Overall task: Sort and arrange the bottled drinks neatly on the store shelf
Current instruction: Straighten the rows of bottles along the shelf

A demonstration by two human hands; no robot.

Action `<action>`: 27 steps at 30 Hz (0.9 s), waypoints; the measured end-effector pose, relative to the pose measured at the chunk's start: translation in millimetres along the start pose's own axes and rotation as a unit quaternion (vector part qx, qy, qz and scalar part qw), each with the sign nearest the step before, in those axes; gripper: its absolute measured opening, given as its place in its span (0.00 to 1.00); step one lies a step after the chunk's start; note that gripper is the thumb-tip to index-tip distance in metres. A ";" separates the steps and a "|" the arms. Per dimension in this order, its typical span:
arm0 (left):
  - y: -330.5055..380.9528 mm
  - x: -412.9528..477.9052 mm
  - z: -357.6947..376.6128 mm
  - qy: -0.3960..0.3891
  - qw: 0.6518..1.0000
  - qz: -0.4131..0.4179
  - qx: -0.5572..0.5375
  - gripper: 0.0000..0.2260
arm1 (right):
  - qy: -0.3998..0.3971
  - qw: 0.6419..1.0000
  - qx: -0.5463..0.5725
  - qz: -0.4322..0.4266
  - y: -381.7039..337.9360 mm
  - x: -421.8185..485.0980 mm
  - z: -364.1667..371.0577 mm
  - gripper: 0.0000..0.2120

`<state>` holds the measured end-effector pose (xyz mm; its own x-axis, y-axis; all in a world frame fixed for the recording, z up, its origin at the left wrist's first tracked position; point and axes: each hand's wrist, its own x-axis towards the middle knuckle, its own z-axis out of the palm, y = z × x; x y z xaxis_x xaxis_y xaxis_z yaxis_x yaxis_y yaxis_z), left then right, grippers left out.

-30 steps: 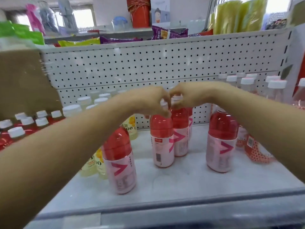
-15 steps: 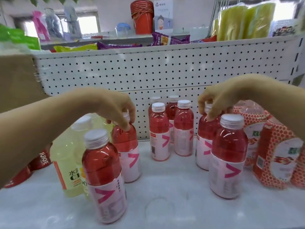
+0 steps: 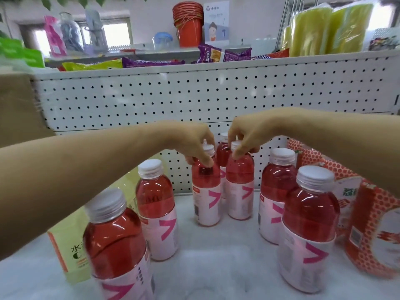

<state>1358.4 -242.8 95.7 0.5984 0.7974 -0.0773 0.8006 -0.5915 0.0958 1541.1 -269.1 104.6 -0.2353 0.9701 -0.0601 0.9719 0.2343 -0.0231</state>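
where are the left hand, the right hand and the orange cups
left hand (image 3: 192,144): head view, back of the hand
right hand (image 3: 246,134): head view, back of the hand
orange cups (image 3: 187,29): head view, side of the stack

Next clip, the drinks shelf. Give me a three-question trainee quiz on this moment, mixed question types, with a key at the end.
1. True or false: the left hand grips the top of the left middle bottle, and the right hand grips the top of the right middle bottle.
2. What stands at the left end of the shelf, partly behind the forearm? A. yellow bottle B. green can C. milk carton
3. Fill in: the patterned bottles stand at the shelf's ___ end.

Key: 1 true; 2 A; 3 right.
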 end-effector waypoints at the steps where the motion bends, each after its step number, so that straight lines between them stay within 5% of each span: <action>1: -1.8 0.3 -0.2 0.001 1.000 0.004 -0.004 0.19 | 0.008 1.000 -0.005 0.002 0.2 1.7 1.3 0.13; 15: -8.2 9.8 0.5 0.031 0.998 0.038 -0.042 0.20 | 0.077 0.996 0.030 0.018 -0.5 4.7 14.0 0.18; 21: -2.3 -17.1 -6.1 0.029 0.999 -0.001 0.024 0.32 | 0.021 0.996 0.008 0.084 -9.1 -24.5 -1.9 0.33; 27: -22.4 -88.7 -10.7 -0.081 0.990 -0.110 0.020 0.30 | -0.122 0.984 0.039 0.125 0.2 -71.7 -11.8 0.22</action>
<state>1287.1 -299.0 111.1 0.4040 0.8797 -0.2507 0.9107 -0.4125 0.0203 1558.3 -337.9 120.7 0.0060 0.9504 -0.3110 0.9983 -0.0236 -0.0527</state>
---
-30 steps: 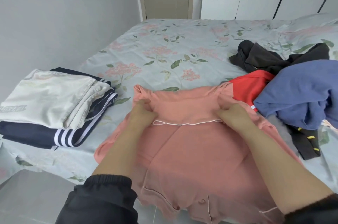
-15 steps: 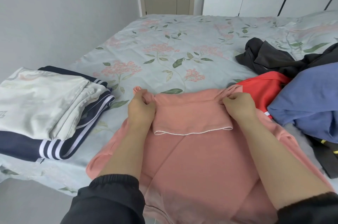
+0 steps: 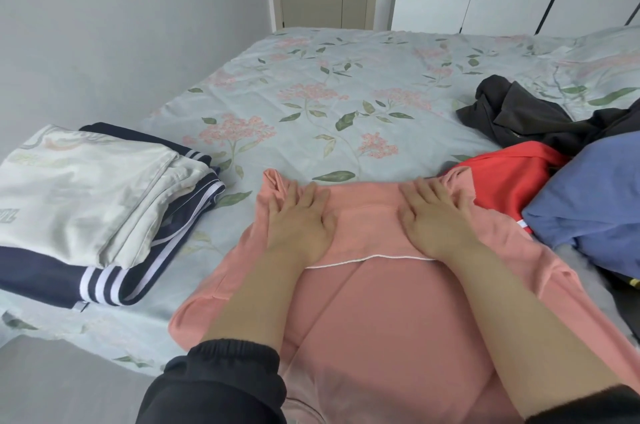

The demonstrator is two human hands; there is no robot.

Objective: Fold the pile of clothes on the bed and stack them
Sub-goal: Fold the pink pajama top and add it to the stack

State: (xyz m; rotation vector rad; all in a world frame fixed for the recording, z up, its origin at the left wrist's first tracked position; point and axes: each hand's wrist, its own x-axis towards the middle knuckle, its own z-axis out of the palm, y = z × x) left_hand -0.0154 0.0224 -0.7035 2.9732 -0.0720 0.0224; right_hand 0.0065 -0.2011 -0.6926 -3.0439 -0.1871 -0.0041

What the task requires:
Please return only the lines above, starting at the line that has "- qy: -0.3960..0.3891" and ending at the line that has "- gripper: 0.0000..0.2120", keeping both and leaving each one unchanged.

Answer section:
  - qy: -0.3960..0.3891
  - qw: 0.6518..1.0000
  - qz: -0.4131..0.4179
  - qx: -0.5572..0.5375
  - gripper: 0.0000..0.2260
arm1 (right):
  - qy: -0.3998..0.3971
  - qw: 0.6419..1.0000
  - qx: -0.5463..0.5725
  - qz: -0.4322..0.4266
  - y: -381.7039..337.9360 mm
  - x: -421.8185..485.0980 mm
  - z: -364.1667..371.0577 mm
  - gripper: 0.0000..0.2120

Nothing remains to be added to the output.